If a model contains only quantitative covariates or if the only categorical explanatory variables are between-subjects factors, modeling quantitative covariates is relatively easy and straightforward through a univariate regression or general linear model (GLM). On the other hand, the classical ANCOVA usually includes at least one between-subjects factor as well as one or more quantitative covariates. It is of note that the historical incarnation of ANCOVA emphasizes additivity and does not consider any interactions between factors and quantitative covariates. This is the reason for the notion of homogeneity or parallelism of slopes, which is totally unnecessary when the interactions are included. Furthermore, the concept of ANCOVA is basically subsumed under GLM; if not for the legacy usage, the ANCOVA nomenclature can be fully abandoned to avoid confusion. When a within-subject factor is involved, the situation becomes complicated under the univariate modeling framework, and so far no neuroimaging software has the capability to do this except via the linear mixed-effects modeling (LME) approach (Chen et al., 2013). Here we will explore the possibility of modeling a quantitative covariate in the presence of a within-subject factor under the multivariate framework.

A motivational example

Tomotivate the present exposition of the MVM approach, we present a real FMRI group study to demonstrate a typical design that accounts for a confounding effect, varying age across subjects. Briefly, the experiment involved one between-subjects factor, group (two levels: 21 children and 29 adults) and one within-subject factor (two levels: congruent and incongruent conditions). Stimuli were large letters (either “H” or “S”) composed of smaller letters (“H” or ”S”). For half of the stimuli, the large letter and the component letters were congruent (e.g., “H” composed of “H”s) and for half they were incongruent (e.g., “H” composed of “S”s). Parameters for the whole brain BOLD data on a 3.0 T scanner were: voxel size of 3.75 × 3.75 × 5.0mm3, 24 contiguously interleaved axial slices, and TR of1250 ms (TE=25 ms, FOV=240 mm, flip angle= 35°). Six runs of EPI data were acquired for each subject, and each run lasted for 380 s with 304 brain volumes. The task followed an event-related design with six runs of 96 trials each, three global runs interleaved with three local runs (order counterbalanced across subjects). Subjects used a two-button box to identify the large letter during global runs and the component letter during local runs. Trials lasted 2500 ms: the stimulus was presented for 200 ms, followed by a fixation point for 2300 ms. Inter-trial intervals were jittered with a varying number of TRs. This allowed for a trial-by-trial analysis of how the subject’s BOLD response varied with changes in RT.

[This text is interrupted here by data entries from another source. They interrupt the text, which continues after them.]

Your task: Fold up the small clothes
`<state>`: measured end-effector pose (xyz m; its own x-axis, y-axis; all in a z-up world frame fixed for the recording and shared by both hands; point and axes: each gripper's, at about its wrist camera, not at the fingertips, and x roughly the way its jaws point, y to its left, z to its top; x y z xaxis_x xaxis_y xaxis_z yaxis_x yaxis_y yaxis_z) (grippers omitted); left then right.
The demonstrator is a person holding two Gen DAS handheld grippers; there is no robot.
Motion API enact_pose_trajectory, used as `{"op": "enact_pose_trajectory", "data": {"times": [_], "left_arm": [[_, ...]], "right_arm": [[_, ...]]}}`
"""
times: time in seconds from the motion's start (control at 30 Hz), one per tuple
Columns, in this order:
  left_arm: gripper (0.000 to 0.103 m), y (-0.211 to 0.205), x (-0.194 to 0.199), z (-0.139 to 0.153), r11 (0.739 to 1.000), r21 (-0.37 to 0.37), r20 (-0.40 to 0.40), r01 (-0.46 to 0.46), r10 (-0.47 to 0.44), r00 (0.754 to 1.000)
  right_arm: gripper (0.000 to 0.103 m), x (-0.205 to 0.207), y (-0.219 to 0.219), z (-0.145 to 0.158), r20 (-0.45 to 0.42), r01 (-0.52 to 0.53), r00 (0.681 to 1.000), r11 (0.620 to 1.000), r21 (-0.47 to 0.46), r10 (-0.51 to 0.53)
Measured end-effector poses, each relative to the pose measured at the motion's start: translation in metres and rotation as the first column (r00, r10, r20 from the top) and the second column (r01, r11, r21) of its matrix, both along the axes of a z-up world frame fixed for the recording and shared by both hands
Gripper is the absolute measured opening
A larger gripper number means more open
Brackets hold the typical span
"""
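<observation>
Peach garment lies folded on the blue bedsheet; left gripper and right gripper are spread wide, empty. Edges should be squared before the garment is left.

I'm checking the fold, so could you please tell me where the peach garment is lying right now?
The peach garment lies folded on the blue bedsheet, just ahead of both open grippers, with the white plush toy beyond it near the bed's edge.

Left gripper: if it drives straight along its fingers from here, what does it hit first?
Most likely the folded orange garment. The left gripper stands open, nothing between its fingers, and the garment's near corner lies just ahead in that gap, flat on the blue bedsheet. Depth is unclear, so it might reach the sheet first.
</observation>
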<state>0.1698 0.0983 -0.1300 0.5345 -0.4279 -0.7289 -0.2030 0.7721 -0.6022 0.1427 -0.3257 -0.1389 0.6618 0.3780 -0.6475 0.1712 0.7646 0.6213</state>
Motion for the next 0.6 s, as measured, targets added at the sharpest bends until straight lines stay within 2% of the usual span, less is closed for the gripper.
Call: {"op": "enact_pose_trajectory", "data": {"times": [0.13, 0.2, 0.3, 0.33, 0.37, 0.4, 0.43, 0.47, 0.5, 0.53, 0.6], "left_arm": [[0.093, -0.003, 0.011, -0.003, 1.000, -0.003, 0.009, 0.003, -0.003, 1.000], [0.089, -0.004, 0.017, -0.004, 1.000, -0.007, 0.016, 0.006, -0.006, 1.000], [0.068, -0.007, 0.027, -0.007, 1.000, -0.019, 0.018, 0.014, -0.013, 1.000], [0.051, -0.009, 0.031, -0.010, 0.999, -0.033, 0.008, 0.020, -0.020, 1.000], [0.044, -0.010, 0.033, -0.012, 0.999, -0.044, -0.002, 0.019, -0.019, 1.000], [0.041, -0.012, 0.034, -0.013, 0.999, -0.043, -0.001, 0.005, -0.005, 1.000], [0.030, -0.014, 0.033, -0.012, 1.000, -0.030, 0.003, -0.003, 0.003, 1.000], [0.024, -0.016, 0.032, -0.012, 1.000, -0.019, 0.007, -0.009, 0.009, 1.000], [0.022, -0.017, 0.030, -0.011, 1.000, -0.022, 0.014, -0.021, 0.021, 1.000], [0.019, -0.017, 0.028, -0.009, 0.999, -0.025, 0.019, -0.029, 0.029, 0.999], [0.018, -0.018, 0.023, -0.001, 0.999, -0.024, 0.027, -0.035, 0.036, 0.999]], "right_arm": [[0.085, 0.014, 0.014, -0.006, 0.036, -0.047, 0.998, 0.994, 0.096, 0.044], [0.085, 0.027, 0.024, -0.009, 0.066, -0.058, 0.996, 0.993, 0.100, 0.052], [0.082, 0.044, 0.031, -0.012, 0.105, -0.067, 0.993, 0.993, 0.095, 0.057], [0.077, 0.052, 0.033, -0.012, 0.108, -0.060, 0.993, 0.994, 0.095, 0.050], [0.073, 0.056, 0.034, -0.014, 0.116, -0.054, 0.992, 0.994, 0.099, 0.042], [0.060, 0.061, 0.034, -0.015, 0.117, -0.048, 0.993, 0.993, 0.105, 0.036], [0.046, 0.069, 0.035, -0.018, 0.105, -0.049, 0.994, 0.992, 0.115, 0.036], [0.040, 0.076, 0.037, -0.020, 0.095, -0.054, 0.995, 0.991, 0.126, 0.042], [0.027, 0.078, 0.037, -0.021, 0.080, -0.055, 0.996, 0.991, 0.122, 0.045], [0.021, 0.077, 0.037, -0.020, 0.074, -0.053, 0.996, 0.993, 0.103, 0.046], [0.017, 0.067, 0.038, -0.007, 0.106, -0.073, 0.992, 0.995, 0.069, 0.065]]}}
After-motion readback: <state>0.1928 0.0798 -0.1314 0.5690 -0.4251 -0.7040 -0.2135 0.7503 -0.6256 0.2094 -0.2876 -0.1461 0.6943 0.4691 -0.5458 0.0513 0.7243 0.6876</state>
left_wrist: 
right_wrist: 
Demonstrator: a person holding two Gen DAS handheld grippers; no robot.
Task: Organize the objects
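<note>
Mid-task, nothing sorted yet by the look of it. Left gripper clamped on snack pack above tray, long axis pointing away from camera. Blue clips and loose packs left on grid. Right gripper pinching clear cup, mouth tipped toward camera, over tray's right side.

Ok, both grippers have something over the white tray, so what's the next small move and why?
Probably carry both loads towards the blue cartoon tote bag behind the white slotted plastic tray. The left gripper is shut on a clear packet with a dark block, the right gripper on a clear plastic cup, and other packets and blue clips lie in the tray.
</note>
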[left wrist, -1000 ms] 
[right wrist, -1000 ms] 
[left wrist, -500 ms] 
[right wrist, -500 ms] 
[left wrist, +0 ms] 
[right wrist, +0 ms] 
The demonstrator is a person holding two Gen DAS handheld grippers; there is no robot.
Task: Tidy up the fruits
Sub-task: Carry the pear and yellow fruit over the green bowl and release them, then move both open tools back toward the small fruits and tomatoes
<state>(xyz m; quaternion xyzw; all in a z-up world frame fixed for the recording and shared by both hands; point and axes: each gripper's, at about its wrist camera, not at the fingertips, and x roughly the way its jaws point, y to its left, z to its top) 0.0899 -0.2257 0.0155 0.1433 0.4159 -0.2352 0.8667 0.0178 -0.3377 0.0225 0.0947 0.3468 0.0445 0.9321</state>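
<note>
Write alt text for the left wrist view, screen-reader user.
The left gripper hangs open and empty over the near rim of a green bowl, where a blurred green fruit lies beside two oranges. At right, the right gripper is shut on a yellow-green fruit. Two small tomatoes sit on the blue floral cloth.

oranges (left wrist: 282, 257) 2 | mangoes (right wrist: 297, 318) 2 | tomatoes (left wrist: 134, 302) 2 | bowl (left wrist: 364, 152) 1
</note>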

The EPI time series went through the following preprocessing steps: slice timing and head motion correction, spatial normalization to a Talairach template (TT_N27) at a voxel size of 3.5 × 3.5 × 3.5 mm3, smoothing with an isotropic FWHM of 6 mm, and scaling by the voxel-wise mean value. The scaling step during preprocessing enables one to interpret each regression coefficient of interest as an approximate estimate of percent signal change relative to the temporal mean. To capture the subtle BOLD response shape under a condition, each trial was modeled with 10 basis (tent or piecewise linear spline) functions, each of which spanned one TR (or 1.25 s). In addition, the subject’s RT at each trial was incorporated as a modulation variable. In other words, two effects per condition were estimated in the time series regression at the individual level: one reveals the response curve associated with the average RT while the other shows the marginal effect of RT (response amplitude change when RT increases by 1 s) at each time point subsequent to the stimulus. In addition, the following confounding effects were included in the time series regression model for each subject: third-order Legendre polynomials accounting for slow drifts, incorrect trials (misses), censored time points with extreme head motion, and the six head motion parameters.

At the group level, it is the RT marginal effects that are of most interest, and the four explanatory variables considered are: a) one between-subjects factor, Group (two levels: children and adults), b) two within- subject factors: Condition (two levels: congruent and incongruent) and Component (10 time points where the profile of RT marginal effects were estimated), and c) one quantitative covariate: age. This is seemingly a relatively simple experimental design, but none of the FMRI packages except for the linear mixed-effects (LME) modeling approach implemented into program 3dLME in AFNI can analyze this situation simply because of the difficulty of modeling a quantitative covariate in the presence of a within-subject factor.

Preview

The layout of the paper is as follows. First, we review the modeling platforms for ANOVA and GLM, and elaborate their limitations. The MVM platform is then introduced to overcome some of those limitations. Second, simulation data were generated to reveal how the MVM methodology performs in terms of controllability for false positives and false negatives relative to alternative approaches, and the implementation of MVM strategy in AFNI was applied to the experimental dataset. Finally, we discuss the limitations of MVM, compare the strategy with other methodologies and its limitations, and raise some questions about the current practice and implementations in group analysis. Our contributions here are fourfold: a) The MVM method allows for any number of explanatory variables; b) Quantitative covariates can be modeled in the presence of within-subject factors; c) The MVM platform provides a convenient venue for voxel-wise correction for sphericity violation; d) With our open-source program 3dMVM in AFNI, main effects, interactions and post hoc tests can be performed through symbolic labels, relieving the user of the burden from tedious dummy coding.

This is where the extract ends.